### PROVIDED DATA

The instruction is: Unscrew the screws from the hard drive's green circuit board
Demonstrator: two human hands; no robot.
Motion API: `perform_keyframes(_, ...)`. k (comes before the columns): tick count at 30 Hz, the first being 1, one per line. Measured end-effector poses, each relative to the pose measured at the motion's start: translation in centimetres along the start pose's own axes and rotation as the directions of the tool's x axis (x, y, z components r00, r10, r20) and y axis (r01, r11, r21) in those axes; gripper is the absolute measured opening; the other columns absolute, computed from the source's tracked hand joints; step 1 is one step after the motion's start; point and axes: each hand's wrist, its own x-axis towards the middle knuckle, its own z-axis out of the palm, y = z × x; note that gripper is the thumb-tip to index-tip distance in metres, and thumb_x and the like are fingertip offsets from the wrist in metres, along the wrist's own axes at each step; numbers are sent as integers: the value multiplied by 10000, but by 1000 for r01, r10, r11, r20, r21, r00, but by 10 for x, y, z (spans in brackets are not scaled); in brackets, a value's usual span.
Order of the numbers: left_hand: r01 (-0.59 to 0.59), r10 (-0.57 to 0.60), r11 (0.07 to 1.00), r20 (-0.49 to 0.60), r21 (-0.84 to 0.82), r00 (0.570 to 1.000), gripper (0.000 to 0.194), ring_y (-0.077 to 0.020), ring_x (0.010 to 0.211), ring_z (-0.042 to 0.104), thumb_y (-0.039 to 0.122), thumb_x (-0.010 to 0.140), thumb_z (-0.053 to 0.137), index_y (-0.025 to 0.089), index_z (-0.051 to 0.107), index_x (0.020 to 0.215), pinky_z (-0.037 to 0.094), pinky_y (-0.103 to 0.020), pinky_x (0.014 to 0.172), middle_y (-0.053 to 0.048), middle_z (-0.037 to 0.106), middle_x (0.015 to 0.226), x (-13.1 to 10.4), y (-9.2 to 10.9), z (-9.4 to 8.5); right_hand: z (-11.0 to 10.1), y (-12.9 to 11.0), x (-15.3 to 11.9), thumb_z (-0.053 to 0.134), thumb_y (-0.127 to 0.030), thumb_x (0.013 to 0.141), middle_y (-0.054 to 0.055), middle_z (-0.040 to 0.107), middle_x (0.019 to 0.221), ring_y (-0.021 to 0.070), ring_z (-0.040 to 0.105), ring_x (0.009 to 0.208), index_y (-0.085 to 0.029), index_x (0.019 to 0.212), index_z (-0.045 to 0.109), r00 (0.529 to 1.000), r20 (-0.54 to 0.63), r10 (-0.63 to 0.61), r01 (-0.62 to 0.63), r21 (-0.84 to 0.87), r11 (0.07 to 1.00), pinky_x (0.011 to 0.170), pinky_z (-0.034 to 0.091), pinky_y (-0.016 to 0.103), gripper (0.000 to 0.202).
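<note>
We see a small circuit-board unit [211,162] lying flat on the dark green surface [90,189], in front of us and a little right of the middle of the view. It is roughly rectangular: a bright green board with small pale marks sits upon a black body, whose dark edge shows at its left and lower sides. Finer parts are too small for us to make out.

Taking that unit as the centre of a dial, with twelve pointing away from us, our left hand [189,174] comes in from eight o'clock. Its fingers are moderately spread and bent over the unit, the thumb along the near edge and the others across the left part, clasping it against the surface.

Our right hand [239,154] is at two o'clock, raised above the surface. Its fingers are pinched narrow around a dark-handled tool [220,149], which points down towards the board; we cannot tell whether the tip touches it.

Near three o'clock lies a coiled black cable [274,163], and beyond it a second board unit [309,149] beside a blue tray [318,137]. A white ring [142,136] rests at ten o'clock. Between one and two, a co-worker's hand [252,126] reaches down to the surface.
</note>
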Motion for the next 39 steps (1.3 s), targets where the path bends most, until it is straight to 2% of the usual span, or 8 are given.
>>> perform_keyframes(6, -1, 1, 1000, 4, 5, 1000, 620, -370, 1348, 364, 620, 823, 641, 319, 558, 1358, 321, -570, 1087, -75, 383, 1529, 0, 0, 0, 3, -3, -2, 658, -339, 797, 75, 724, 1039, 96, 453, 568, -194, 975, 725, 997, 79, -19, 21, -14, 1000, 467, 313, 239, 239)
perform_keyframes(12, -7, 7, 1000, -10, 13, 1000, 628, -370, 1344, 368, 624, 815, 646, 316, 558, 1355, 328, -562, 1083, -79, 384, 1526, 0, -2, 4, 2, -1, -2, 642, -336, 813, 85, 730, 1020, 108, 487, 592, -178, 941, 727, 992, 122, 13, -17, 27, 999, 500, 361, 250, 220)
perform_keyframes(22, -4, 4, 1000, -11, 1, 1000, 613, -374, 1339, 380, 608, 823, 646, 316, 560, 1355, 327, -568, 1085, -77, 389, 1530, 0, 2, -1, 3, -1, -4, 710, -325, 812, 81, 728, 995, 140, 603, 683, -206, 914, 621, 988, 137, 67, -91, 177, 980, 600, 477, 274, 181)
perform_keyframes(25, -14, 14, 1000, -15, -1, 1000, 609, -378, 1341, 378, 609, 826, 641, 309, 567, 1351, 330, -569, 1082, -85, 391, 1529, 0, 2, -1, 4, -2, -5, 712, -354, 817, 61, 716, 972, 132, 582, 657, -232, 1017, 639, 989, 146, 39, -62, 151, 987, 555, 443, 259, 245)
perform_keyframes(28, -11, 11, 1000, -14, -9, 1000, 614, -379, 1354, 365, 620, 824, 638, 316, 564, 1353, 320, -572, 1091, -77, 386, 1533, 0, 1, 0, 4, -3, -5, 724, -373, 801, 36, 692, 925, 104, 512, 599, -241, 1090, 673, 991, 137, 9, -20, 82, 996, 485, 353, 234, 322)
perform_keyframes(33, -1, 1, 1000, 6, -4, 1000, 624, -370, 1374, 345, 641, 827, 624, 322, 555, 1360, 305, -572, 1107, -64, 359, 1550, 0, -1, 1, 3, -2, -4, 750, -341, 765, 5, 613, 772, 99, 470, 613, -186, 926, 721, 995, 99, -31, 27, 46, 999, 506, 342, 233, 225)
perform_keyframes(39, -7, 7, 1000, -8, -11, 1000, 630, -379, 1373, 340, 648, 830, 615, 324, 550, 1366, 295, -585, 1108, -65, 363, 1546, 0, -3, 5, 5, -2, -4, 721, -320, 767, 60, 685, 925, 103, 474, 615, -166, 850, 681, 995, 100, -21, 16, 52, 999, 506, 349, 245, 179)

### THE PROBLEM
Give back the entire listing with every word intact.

### REPLY
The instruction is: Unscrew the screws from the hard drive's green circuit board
Demonstrator: two human hands; no robot.
Motion API: `perform_keyframes(_, ...)`. k (comes before the columns): tick count at 30 Hz, the first being 1, one per line. Measured end-effector poses, each relative to the pose measured at the motion's start: translation in centimetres along the start pose's own axes and rotation as the directions of the tool's x axis (x, y, z components r00, r10, r20) and y axis (r01, r11, r21) in those axes; gripper is the absolute measured opening; the other columns absolute, computed from the source's tracked hand joints; step 1 is one step after the motion's start; point and axes: each hand's wrist, its own x-axis towards the middle knuckle, its own z-axis out of the palm, y = z × x; note that gripper is the thumb-tip to index-tip distance in metres, and thumb_x and the like are fingertip offsets from the wrist in metres, along the wrist's own axes at each step; numbers are sent as integers: the value multiplied by 10000, but by 1000 for r01, r10, r11, r20, r21, r00, but by 10 for x, y, z (spans in brackets are not scaled); in brackets, a value's usual span.
Order of the numbers: left_hand: r01 (-0.59 to 0.59), r10 (-0.57 to 0.60), r11 (0.07 to 1.00), r20 (-0.49 to 0.60), r21 (-0.84 to 0.82), r00 (0.570 to 1.000), gripper (0.000 to 0.194), ring_y (-0.077 to 0.020), ring_x (0.010 to 0.211), ring_z (-0.042 to 0.104), thumb_y (-0.039 to 0.122), thumb_x (-0.010 to 0.140), thumb_z (-0.053 to 0.137), index_y (-0.025 to 0.089), index_z (-0.051 to 0.107), index_x (0.020 to 0.215), pinky_z (-0.037 to 0.094), pinky_y (-0.103 to 0.020), pinky_x (0.014 to 0.172), middle_y (-0.053 to 0.048), middle_z (-0.037 to 0.106), middle_x (0.015 to 0.226), x (-13.1 to 10.4), y (-9.2 to 10.9), z (-9.4 to 8.5); right_hand: z (-11.0 to 10.1), y (-12.9 to 11.0), x (-15.3 to 11.9), thumb_z (-0.053 to 0.134), thumb_y (-0.127 to 0.030), thumb_x (0.013 to 0.141), middle_y (-0.054 to 0.055), middle_z (-0.040 to 0.107), middle_x (0.019 to 0.221), ring_y (-0.021 to 0.070), ring_z (-0.040 to 0.105), ring_x (0.009 to 0.208), index_y (-0.085 to 0.029), index_x (0.019 to 0.212), index_z (-0.045 to 0.109), r00 (0.529 to 1.000), r20 (-0.54 to 0.63), r10 (-0.63 to 0.61), r01 (-0.62 to 0.63), r21 (-0.84 to 0.87), r11 (0.07 to 1.00), pinky_x (0.011 to 0.170), pinky_z (-0.034 to 0.091), pinky_y (-0.016 to 0.103), gripper (0.000 to 0.202).
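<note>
We see a small circuit-board unit [211,162] lying flat on the dark green surface [90,189], in front of us and a little right of the middle of the view. It is roughly rectangular: a bright green board with small pale marks sits upon a black body, whose dark edge shows at its left and lower sides. Finer parts are too small for us to make out.

Taking that unit as the centre of a dial, with twelve pointing away from us, our left hand [189,174] comes in from eight o'clock. Its fingers are moderately spread and bent over the unit, the thumb along the near edge and the others across the left part, clasping it against the surface.

Our right hand [239,154] is at two o'clock, raised above the surface. Its fingers are pinched narrow around a dark-handled tool [220,149], which points down towards the board; we cannot tell whether the tip touches it.

Near three o'clock lies a coiled black cable [274,163], and beyond it a second board unit [309,149] beside a blue tray [318,137]. A white ring [142,136] rests at ten o'clock. Between one and two, a co-worker's hand [252,126] reaches down to the surface.
</note>
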Motion for the next 39 steps (1.3 s), targets where the path bends most, until it is straight to 2% of the usual span, or 8 are given.
>>> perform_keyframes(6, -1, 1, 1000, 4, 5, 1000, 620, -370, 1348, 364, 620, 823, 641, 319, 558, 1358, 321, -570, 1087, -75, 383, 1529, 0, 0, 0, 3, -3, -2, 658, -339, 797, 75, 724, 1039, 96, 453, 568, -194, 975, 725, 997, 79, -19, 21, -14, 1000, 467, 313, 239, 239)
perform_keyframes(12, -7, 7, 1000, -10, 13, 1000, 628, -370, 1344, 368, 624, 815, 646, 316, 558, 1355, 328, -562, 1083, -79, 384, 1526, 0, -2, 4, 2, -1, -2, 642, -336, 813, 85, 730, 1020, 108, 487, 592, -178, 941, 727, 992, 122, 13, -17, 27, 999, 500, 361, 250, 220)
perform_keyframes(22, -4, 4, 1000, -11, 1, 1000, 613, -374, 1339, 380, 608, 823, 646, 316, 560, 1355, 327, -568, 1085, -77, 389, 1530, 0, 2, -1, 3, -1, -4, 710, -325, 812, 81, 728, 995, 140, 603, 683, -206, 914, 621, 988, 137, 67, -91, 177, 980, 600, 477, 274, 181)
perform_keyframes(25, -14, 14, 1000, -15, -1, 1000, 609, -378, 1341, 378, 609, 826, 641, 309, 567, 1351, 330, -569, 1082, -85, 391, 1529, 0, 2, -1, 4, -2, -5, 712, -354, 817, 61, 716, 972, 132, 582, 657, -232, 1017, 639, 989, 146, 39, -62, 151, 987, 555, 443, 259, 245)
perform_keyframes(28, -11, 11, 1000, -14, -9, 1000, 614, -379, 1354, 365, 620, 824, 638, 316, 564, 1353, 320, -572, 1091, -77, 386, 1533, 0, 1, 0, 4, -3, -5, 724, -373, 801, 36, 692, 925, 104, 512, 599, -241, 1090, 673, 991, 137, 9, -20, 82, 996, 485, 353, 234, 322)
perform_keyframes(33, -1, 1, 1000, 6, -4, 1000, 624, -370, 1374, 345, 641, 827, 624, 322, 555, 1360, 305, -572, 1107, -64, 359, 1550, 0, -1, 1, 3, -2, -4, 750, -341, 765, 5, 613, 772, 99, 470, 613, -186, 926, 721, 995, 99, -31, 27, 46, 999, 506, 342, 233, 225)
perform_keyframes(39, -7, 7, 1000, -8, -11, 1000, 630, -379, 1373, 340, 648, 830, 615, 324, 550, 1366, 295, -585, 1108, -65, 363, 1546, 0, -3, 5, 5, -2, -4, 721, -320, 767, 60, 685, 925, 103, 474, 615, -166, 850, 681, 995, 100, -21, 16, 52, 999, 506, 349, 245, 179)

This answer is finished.